Такой страшной беды со мной еще никогда не бывало, и я вроде как одурел, – все
вышло не так, как я думал, а совсем по-другому: вместо того чтобы любоваться на
всю эту потеху со стороны и удрать когда вздумается, вместо Мэри Джейн, которая
поддержала бы меня, спасла и освободила бы в решительную минуту, теперь одна
татуировка могла спасти меня от смерти. А если знаков не найдут…
Мне даже и думать не хотелось, что тогда будет; и ни о чем другом я тоже
почему-то думать не мог. Становилось все темней и темней; самое подходящее было
время улизнуть, да только этот здоровенный детина Хайнс держал меня за руку, а
от такого Голиафа попробуй-ка улизни! Он тащил меня за собой волоком-до того
разъярился; мне, чтобы не отстать, приходилось бежать бегом. Добравшись до
места, толпа ворвалась на кладбище и затопила его, как наводнение. А когда
добрались до могилы, то оказалось, что лопат у них во сто раз больше, чем
требуется, а вот фонаря никто и не подумал захватить. И всетаки они принялись
копать при вспышках молнии, а за фонарем послали в ближайший дом, в полумиле от
кладбища.
Они копали и копали с остервенением, а тем временем стало страх как темно,
полил дождь и ветер бушевал все сильней и сильней, а молния сверкала все чаще и
чаще, и грохотал гром; но они даже внимания не обращали на это – так все
увлеклись делом. Когда вспыхивала молния, видно было решительно все: каждое
лицо в этой большой толпе, каждая лопата земли, которая летела кверху из
могилы; а в следующую секунду все заволакивала тьма и опять ничего не было
видно.
Наконец они вытащили гроб и стали отвинчивать крышку; и тут опять начали так
толкаться и напирать, чтобы протиснуться вперед и взглянуть на гроб, – ну
немыслимое дело! А в темноте, да еще в такой давке, просто страшно становилось.
Хайнс ужасно больно тянул и дергал меня за руку, он, должно быть, совсем
позабыл, что я существую на свете; он громко сопел, – видать, здорово
разгорячился.
Вдруг молния залила все ярко-белым светом, и кто-то крикнул:
– Ей-богу, вот он, мешок с золотом, у него на груди!
Хайнс завопил вместе со всеми, выпустил мою руку и сильно рванулся вперед,
чтобы взглянуть на золото; а уж как я от него удрал и выбрался на дорогу –
этого я и сам не знаю.
На дороге не было ни души, и я пустился бежать во все лопатки; кругом было
пусто, если не считать густого мрака, ежеминутных вспышек молнии, шума дождя,
свиста ветра и раскатов грома; можете быть уверены, что я летел сломя голову!
Добежал до города, вижу – на улицах никого нет из-за грозы, так что я не стал
огибать переулками, а прямо летел вовсю по главной улице; а как стал подбегать
к нашему дому, гляжу в ту сторону, глаз не спускаю.
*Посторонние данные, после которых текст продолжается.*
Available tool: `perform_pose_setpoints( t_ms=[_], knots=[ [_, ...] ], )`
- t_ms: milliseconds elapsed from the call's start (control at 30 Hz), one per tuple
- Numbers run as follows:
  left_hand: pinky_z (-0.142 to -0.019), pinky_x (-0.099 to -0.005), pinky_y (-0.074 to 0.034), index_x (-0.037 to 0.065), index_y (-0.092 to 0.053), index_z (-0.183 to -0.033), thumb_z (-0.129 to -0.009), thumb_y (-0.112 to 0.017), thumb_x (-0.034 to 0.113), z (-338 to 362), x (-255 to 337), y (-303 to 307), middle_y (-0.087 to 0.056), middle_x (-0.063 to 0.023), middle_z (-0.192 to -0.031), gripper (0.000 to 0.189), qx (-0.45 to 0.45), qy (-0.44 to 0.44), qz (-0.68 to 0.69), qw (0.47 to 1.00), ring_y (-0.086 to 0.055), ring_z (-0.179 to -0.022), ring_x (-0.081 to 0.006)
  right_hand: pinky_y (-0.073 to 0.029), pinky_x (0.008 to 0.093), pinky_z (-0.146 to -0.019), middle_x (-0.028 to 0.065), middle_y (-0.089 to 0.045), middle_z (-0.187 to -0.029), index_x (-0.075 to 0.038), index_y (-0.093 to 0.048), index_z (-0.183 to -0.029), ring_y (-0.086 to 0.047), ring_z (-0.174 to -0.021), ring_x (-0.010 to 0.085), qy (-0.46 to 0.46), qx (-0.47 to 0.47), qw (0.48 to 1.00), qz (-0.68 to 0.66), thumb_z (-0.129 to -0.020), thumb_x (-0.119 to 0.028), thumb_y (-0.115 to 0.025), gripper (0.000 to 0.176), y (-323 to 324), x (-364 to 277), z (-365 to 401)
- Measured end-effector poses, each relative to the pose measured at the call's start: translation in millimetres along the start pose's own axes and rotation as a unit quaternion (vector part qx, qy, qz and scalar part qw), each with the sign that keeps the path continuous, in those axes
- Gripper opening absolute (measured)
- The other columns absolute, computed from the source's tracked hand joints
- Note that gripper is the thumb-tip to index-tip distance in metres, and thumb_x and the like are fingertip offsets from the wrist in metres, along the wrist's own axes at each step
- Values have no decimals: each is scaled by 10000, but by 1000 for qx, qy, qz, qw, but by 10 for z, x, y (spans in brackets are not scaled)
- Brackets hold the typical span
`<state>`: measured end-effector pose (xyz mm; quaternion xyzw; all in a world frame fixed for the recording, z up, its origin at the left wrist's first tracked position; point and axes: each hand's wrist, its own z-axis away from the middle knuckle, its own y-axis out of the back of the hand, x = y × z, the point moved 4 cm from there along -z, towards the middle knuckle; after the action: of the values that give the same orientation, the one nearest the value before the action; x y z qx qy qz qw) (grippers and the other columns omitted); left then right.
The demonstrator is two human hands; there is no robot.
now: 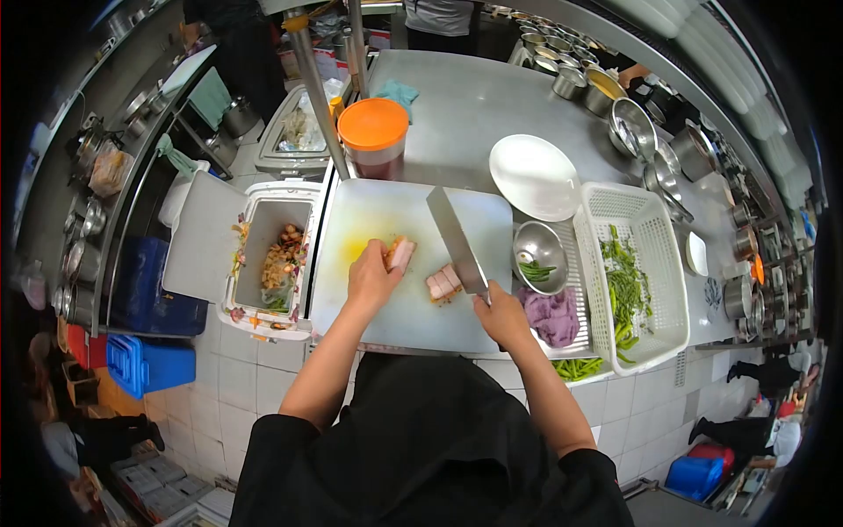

Ни одного огонька, дом весь
темный; я даже расстроился – до того мне стало грустно, сам даже не знаю почему.
Но в конце концов в ту самую минуту, когда я бежал мимо, – раз! – и вспыхнул
огонек в окне Мэри Джейн, и сердце у меня как забьется, чуть-чуть не выскочило;
и в ту же секунду и дом, и все прочее осталось позади меня в темноте, и я знал,
что уж больше никогда ничего этого не увижу. Она была лучше всех, и характера у
нее было куда больше, чем у других девушек.
Как только я очутился за городом и на таком расстоянии от него, что можно было
подумать и о переправе на островок, я стал искать, нельзя ли где позаимствовать
лодку и как только молния показала мне одну лодочку не на замке, я прыгнул в
нее и оттолкнулся от берега. Это оказался челнок, кое-как привязанный веревкой.
Островок был очень неблизко, на самой середине реки, но я не стал терять
времени; а когда я наконец пристал к плоту, то так выбился из сил, что, будь
хоть какаянибудь возможность, лег бы и отдышался. Но где уж тут лежать! Я
перепрыгнул на плот и говорю:
– Скорей, Джим, отвязывай плот! Слава тебе господи, мы от них избавились!